Le couple hétérosexuel, quant à lui, est composé de deux sexes différents, mais ça n’est pas synonyme d’ouverture et d’accueil de l’autre, bien au contraire, et bien que certains voudraient nous le faire croire (sinon – raisonnement par l’absurde – on ne comprendrait pas pourquoi des siècles d’hétérosexualité « institutionnalisée » auraient coïncidé avec des siècles d’oppression de la femme). Il est surtout, souvent malgré lui, structuré hiérarchiquement. Dans la  société patriarcale qui a inventé le mariage comme union dont sont exclu·e·s les homosexuel·le·s, c’est comme si un homme ne pouvait paradoxalement se lier qu’à une femme, et réciproquement, comme si les femmes devaient être mises « sous-contrôle », comme si l’essence, la raison d’être de la seule union « légitime », l’union homme-femme, était le renoncement des femmes à l’égalité, à entrer en  compétition réelle avec l’homme, à être plus que le complément de douceur légèrement méprisable de la vie de l’homme, la seule vie qui compte en définitive. Compétition économique d’abord ; le refrain est connu et pour longtemps encore : non égalité des salaires à travail égal, double journée entre les enfants, la maison et le travail, non parité en entreprise comme en politique, sans compter toutes les vexations plus ou moins symboliques. Bref, je vous renvoie au reste de ce blog.
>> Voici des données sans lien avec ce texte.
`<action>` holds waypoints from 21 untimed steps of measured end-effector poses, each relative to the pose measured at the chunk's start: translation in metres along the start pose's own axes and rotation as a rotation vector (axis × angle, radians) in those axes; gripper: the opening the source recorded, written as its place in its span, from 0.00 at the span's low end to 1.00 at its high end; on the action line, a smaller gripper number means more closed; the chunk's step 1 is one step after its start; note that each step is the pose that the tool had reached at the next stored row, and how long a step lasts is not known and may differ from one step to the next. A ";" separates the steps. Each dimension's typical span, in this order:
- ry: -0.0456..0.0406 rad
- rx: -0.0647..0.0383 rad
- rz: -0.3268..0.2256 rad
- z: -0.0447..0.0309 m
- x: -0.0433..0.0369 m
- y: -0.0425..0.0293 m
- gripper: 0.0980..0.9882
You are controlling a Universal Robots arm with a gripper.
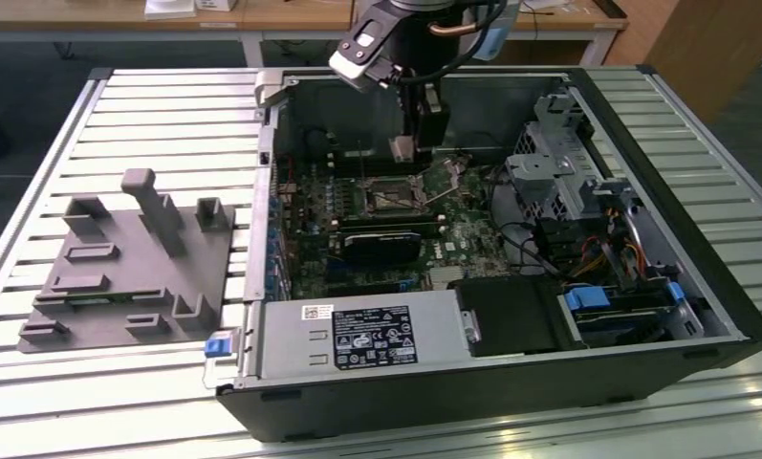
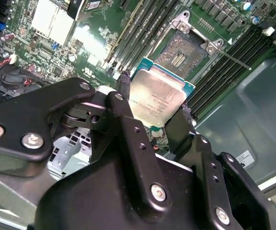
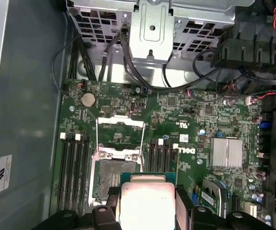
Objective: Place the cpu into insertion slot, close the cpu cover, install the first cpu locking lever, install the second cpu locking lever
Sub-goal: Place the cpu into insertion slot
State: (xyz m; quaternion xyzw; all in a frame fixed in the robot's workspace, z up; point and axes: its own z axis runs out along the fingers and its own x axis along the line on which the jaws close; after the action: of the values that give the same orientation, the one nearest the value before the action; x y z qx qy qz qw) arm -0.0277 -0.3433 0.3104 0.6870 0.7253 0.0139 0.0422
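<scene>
My gripper (image 1: 403,148) is shut on the cpu (image 2: 157,96), a flat square chip with a pale silvery face, clamped by its edges between two black fingers (image 2: 123,86). The cpu (image 3: 147,203) hangs above the motherboard, just beside the insertion slot (image 3: 110,179) and apart from it. That slot (image 2: 181,52) is a square socket with a dark centre, lying uncovered. Its cpu cover (image 3: 120,134), a thin silvery frame, stands swung open at the socket's far end. A thin metal locking lever (image 2: 234,56) sticks out beside the socket. In the exterior view the slot (image 1: 390,198) lies below the gripper.
The open computer case (image 1: 686,316) lies on a slatted table. Long black memory slots (image 3: 75,167) flank the socket. A black fan unit (image 1: 381,244), a drive cage (image 1: 553,177) with cables and a power supply (image 1: 355,335) crowd the case. A grey fixture (image 1: 125,268) sits at the exterior view's left.
</scene>
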 end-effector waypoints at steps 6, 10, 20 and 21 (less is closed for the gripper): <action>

Le mariage est une union et un lien, dans les deux sens du terme ; il a longtemps été utilisé pour asservir la femme, et aujourd’hui, lié à la filiation et à la procréation, il le fait sans le dire, de façon insidieuse, donc plus difficile à faire évoluer car il était jusqu’alors l’image même de l’hétérosexualité privilégiée par la société, hétérosexualité inscrite et liée à la supériorité supposée de l’homme sur la femme. Bref, en pratique, le mariage dans une société patriarcale contribue à renforcer et maintenir le statu quo, car quand le mari gagne plus que la femme (ce qui est le cas de figure le plus répandu) ou même qu’on suppose a priori qu’il a des chances de mieux réussir, ou que c’est son rôle, que la femme doit sacrifier son travail, son temps pour s’occuper du ménage, des enfants, de son mari, bref, de pour s’occuper de son mariage. Ainsi une femme mariée est en quelque sorte « handicapée » par son mariage si elle souhaite faire carrière : son patron lui supposera des envies d’enfants, qui seront malades, etc, l’homme marié lui, n’en tire que des avantages, profitant en sus d’un statut social respectable.
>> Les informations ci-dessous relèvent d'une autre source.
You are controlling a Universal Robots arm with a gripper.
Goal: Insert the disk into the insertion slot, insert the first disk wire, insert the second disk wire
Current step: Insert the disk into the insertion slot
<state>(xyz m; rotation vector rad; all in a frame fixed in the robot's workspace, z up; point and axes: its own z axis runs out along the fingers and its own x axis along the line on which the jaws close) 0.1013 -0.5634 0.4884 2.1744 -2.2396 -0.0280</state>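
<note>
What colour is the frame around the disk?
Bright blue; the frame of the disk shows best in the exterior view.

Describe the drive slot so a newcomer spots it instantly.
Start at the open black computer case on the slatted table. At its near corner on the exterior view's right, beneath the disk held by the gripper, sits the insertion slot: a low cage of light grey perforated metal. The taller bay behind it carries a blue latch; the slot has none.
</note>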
Le mariage, on l’aura compris, est une institution hautement « hétérosexuelle », c’est-à-dire  silencieusement oppressive pour la femme hétérosexuelle, mais bien plus encore pour la femme homosexuelle qui doit faire face à une sorte de « double peine », une surcharge de discrimination  contre celle qui est à la fois considérée comme une femme, être inférieur, et une non-femme (un monstre autrement dit) en ce qu’elle ne se lie pas charnellement ni légalement/ légitimement à un homme.

Le mariage homosexuel contribuera à bousculer la patriarcat en donnant une autre image du couple légitime, qui n’est plus l’union stable et hiérarchisée d’un homme et d’une femme, « différents et complémentaires », l’un bleu, l’autre rose (car ça a l’air tellement plus équilibré et ça égaye les manifs’) mais de deux individus sans distinction de genre.  Le mariage pour tous a des conséquences sur toute la société et les individus qui la composent en faisant du mariage en général une union « égalitaire », à réinventer. Ce qui dérange en réalité les hétérosexuel·le·s qui sont contre cette loi, ce qui leur fait peur, c’est ce surplus potentiel de pouvoir qui est donné à tous les opprimés, lorsque le maillage étouffant des normes et des hiérarchies est progressivement détendu pour laisser passer un peu d’air, de lumière, d’avenir : d’où la nécessité pour les féministes de soutenir les homosexuel·le·s dans leur lutte.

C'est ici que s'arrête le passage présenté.